Return only the stretch of the material below that begins with the line containing "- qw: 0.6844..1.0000" and ends with the line containing "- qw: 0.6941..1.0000", exactly; both of those lines belong to it.

::: Input data

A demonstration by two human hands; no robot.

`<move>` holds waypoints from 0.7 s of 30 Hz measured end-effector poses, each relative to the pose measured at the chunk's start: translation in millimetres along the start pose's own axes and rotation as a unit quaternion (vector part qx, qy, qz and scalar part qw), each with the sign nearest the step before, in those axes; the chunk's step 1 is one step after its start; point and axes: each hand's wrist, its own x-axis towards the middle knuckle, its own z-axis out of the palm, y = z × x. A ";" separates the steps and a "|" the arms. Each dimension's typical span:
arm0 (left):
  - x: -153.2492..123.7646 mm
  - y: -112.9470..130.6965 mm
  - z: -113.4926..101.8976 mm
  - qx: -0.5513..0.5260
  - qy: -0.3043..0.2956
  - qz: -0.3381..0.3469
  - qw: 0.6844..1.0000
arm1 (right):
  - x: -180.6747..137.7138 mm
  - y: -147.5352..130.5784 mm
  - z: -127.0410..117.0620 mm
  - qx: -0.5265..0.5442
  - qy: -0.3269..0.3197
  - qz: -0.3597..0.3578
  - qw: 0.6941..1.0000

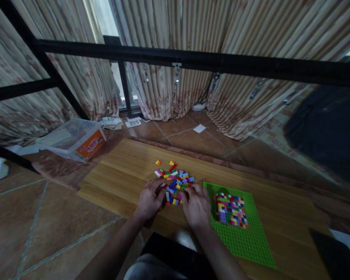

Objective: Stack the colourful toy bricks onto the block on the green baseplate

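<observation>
A loose pile of small toy building bricks (pixel 175 182) in many colours lies on the wooden table, between my two hands. At the pile's left edge is my left hand (pixel 150 199), its fingers curled in; a small brick shows at the fingertips, but its shape is unclear. My right hand (pixel 197 205) bends over the pile's right side, thumb and fingers drawn together among the bricks. What its fingertips hold, if anything, is hidden. Right of that hand, a green baseplate (pixel 258 237) carries a roughly square multicoloured block of joined bricks (pixel 231 210).
Two yellow-orange bricks (pixel 172 163) sit apart beyond the pile. The wooden table (pixel 119 171) runs sideways before me. On the floor at left stands a clear plastic box (pixel 72 136) with an orange label. A black metal frame (pixel 192 58) and curtains (pixel 169 31) stand behind.
</observation>
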 end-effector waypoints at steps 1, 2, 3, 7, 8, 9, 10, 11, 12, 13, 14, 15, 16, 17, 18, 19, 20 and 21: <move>0.0 0.0 -0.1 -0.001 -0.001 -0.001 1.000 | 1.1 -1.5 0.5 -0.007 -0.004 0.001 1.000; 0.0 -0.1 -0.1 -0.002 -0.003 -0.001 1.000 | 1.9 -2.3 0.7 -0.011 -0.008 0.004 1.000; 0.0 -0.2 -0.1 -0.003 -0.006 -0.002 1.000 | 2.4 -2.5 0.7 -0.012 -0.012 0.006 1.000; -0.2 0.0 -0.1 -0.011 -0.007 -0.006 1.000 | 0.9 0.8 -1.9 0.008 -0.019 -0.003 1.000; -0.3 0.2 -0.2 -0.013 -0.007 -0.008 1.000 | -0.2 1.8 -3.2 0.014 -0.021 -0.007 1.000; -0.4 0.4 -0.2 -0.015 -0.007 -0.008 1.000 | -1.5 2.7 -4.7 0.017 -0.025 -0.011 0.999; -0.5 0.5 -0.3 -0.017 -0.008 -0.008 1.000 | -2.8 3.3 -6.2 0.018 -0.029 -0.013 0.999; -0.7 0.6 -0.5 -0.018 -0.010 -0.007 1.000 | -4.0 3.7 -7.6 0.015 -0.033 -0.013 0.999; -0.8 0.6 -0.7 -0.019 -0.012 -0.006 1.000 | -4.9 3.9 -8.8 0.009 -0.037 -0.012 0.999; -0.9 0.6 -1.0 -0.019 -0.014 -0.004 1.000 | -5.5 3.9 -9.6 0.003 -0.040 -0.010 0.999; -1.0 0.6 -1.4 -0.019 -0.017 0.000 1.000 | -5.6 3.7 -9.9 -0.003 -0.041 -0.009 0.999; -1.1 0.8 -1.9 -0.019 -0.022 0.006 1.000 | -5.4 3.4 -9.6 -0.008 -0.042 -0.011 0.999; -1.2 1.1 -2.5 -0.019 -0.029 0.014 0.999 | -4.8 2.9 -8.8 -0.010 -0.042 -0.016 0.999; -1.3 1.6 -3.2 -0.016 -0.039 0.024 0.999 | -4.0 2.5 -7.6 -0.011 -0.043 -0.023 0.999; -1.4 2.4 -4.0 -0.011 -0.049 0.035 0.998 | -3.2 2.0 -6.2 -0.011 -0.045 -0.030 0.998; -1.6 3.3 -4.7 -0.004 -0.058 0.047 0.997 | -2.4 1.5 -4.6 -0.011 -0.047 -0.034 0.998; -1.8 4.4 -5.4 0.007 -0.065 0.057 0.996 | -1.8 1.2 -3.1 -0.010 -0.050 -0.036 0.998; -2.0 5.5 -6.1 0.020 -0.070 0.066 0.995 | -1.5 0.9 -1.7 -0.009 -0.053 -0.034 0.998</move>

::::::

The answer =
  - qw: 0.6844..1.0000
arm1 (right):
  - x: -180.6747..137.7138 mm
  - y: -147.5352..130.5784 mm
  - z: -127.0410..117.0620 mm
  - qx: -0.5265..0.5442
  - qy: -0.3269..0.3197
  - qz: -0.3597..0.3578
  - qw: 0.6941..1.0000

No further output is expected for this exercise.